Die Informationsflut im Internet ist so groß, dass ich selbst meine ausgewählten Sparten nicht immer zeitig nachverfolgen kann.

Daher stieß ich erst heute auf einen Eintrag der Website Lesen.net, die in einem Beitrag auf den Artikel von Frau Dr. Cora Stephan (Publizistin und Krimiautorin) in der NZZ Online hinwies.

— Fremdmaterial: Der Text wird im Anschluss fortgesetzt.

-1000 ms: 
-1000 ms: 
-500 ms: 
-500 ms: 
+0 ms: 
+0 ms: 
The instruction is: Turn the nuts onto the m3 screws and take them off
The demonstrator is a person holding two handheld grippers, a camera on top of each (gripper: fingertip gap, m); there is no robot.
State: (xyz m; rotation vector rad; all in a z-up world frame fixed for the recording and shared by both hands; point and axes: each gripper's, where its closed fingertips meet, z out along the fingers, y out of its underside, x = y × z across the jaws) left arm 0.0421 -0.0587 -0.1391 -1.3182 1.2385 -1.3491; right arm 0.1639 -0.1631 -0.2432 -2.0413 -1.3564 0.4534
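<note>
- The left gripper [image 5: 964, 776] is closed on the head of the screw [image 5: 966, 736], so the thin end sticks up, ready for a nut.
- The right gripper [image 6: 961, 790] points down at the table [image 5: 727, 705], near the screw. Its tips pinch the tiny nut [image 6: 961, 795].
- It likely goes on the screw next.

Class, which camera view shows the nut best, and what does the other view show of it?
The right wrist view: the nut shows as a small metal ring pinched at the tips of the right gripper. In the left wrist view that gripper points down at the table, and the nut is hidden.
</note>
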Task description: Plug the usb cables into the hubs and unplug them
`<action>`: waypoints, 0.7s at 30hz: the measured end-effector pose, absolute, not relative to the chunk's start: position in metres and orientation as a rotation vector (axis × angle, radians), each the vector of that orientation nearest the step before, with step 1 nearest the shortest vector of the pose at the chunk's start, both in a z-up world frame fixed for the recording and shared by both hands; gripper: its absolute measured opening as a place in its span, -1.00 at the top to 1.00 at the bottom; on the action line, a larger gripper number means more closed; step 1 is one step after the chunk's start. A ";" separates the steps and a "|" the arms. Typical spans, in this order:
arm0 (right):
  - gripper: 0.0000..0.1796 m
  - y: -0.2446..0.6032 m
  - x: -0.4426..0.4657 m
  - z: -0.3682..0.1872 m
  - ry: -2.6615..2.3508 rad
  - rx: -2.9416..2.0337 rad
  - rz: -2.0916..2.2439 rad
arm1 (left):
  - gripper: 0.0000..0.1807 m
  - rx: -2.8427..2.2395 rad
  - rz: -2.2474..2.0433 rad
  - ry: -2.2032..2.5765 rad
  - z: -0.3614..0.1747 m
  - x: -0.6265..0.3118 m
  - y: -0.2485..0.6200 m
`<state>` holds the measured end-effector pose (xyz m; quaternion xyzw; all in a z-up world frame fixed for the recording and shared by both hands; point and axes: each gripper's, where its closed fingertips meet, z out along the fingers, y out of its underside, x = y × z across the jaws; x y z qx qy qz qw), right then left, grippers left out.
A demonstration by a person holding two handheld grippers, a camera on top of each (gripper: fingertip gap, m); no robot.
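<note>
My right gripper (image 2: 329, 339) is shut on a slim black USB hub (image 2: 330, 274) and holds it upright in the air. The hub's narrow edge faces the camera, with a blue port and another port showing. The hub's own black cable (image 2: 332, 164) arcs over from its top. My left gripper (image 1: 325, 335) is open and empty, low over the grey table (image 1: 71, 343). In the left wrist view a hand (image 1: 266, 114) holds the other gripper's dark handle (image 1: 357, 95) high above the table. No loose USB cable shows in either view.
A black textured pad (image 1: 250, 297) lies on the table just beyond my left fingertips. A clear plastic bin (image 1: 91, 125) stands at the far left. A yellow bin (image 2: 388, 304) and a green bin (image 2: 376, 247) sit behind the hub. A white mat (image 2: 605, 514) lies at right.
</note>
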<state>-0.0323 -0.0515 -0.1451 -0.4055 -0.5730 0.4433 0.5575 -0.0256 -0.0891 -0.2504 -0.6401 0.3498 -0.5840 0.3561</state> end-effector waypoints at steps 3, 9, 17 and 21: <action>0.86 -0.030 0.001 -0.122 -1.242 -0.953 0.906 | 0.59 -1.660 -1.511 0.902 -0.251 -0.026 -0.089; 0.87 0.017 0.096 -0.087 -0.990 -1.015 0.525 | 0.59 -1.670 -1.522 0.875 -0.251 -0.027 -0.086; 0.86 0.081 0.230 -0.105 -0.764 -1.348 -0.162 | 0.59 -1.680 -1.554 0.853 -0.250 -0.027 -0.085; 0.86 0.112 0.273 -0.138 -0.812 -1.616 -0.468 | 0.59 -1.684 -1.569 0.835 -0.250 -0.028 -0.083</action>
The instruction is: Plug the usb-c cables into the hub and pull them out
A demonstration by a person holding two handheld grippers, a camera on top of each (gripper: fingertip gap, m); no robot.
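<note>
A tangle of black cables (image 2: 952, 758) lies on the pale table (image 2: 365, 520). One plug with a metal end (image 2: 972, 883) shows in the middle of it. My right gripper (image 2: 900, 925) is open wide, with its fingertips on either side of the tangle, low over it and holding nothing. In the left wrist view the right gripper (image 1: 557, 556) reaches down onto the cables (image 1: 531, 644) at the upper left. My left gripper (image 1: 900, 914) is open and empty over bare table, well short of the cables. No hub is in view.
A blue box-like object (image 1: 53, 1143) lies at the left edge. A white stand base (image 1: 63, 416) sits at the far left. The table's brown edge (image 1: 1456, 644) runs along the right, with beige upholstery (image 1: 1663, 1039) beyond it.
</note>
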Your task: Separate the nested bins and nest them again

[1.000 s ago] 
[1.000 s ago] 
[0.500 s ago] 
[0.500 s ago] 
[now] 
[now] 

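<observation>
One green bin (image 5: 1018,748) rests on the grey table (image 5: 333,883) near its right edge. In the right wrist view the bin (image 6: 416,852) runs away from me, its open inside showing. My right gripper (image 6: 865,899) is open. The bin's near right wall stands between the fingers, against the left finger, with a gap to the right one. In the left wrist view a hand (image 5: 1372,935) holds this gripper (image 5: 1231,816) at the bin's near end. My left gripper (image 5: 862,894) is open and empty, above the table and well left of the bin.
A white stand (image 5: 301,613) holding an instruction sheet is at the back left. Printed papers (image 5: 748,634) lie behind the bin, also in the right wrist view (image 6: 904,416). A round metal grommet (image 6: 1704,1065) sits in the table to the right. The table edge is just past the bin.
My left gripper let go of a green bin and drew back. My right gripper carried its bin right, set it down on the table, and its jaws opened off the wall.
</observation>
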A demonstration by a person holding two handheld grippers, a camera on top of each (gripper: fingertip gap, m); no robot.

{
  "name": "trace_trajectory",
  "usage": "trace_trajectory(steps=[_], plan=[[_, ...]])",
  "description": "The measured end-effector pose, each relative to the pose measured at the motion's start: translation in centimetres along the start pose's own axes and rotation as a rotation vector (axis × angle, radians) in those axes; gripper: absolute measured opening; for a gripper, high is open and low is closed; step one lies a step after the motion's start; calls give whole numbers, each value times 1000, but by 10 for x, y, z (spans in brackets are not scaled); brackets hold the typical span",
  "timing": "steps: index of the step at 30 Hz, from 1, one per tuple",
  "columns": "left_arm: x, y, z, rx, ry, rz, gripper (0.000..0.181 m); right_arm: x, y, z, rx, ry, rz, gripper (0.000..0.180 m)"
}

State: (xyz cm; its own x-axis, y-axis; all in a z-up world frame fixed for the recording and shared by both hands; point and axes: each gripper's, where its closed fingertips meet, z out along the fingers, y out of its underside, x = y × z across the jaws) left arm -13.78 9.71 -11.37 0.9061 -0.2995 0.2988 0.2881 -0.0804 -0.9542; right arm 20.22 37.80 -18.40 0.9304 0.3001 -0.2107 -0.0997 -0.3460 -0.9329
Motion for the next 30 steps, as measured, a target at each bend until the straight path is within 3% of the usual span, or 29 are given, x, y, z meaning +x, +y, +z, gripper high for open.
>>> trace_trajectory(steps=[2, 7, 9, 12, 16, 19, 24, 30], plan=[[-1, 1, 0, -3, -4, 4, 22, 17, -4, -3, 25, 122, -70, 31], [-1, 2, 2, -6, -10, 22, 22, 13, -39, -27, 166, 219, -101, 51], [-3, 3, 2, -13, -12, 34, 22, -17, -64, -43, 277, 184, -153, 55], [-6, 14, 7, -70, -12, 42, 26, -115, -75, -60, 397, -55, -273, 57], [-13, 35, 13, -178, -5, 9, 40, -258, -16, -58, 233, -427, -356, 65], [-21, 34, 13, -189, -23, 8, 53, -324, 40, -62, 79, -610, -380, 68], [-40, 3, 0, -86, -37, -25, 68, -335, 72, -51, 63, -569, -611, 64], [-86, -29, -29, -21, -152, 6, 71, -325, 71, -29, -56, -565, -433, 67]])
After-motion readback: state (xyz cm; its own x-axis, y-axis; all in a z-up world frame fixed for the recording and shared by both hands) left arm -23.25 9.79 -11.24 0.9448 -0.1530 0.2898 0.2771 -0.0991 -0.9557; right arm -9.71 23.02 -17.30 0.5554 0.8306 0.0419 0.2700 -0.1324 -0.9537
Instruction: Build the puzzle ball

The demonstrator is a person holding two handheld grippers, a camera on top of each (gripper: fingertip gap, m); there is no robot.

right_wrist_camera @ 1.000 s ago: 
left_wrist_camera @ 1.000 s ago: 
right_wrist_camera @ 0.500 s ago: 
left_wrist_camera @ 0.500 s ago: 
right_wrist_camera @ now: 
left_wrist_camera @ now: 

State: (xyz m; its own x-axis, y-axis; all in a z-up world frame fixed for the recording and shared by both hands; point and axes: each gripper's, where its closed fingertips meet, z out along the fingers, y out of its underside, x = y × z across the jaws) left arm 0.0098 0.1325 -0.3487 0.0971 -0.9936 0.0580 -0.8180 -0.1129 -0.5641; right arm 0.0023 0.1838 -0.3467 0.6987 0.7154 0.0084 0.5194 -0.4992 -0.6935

Frau Stephan bricht eine eine Lanze für E-Books und spricht mir mit ihren Worten aus der Seele. Ich kann fast jedes ihrer Worte unterschreiben.

Hier gelangen Sie zum Beitrag bei Lesen.net

Hier gelangen Sie direkt zum Artikel der Online-Ausgabe der Neuen Zürcher Zeitung.

Nachtrag: Auch Dirk van den Boom hat unabhängig von meinem Eintrag oder dem Artikel bei NZZ Online heute einen Beitrag zum Thema Ebooks in sein Weblog gestellt, der ebenfalls unbedingt lesenswert ist.

Ein Gedanke zu “Revolutionäre Gedanken zum Thema E-Books

  1. Am Anfang waren das Bild und das Wort und sie werden auch am Ende da sein. Dazwischen gibt es Methoden, sie darzustellen. Steinstafeln, Papyrusblätter, handgeschriebene Bücher, gedruckte Bücher, Hefte, elektronische Medien. Bei allem werden immer zuallererst Künstler / Autoren gebraucht und sie sollten auch am meisten von ihrer Arbeit profitieren. Natürlich wird in naher Zukunft irgend eine Form des EBooks das gedruckte Buch ablösen (aber freilich nie ganz ersetzen). Das Gerät der Zukunft ist dabei eher ein Alleskönner von der Art des IPad als ein in den Möglichkeiten limitiertes Teil wie das bisherige EBooks (z.B. Kindle). Es wird ein Gerät sein, welches Internet, Zeitung, Buch und Film verschmilzt. Das kann man bejammern, aber es wird so kommen. Und wenn die Buchverlage den Sprung zur günstigen elektronischen Publikation nicht schaffen, werden sie wie die Musikkonzerne untergehen.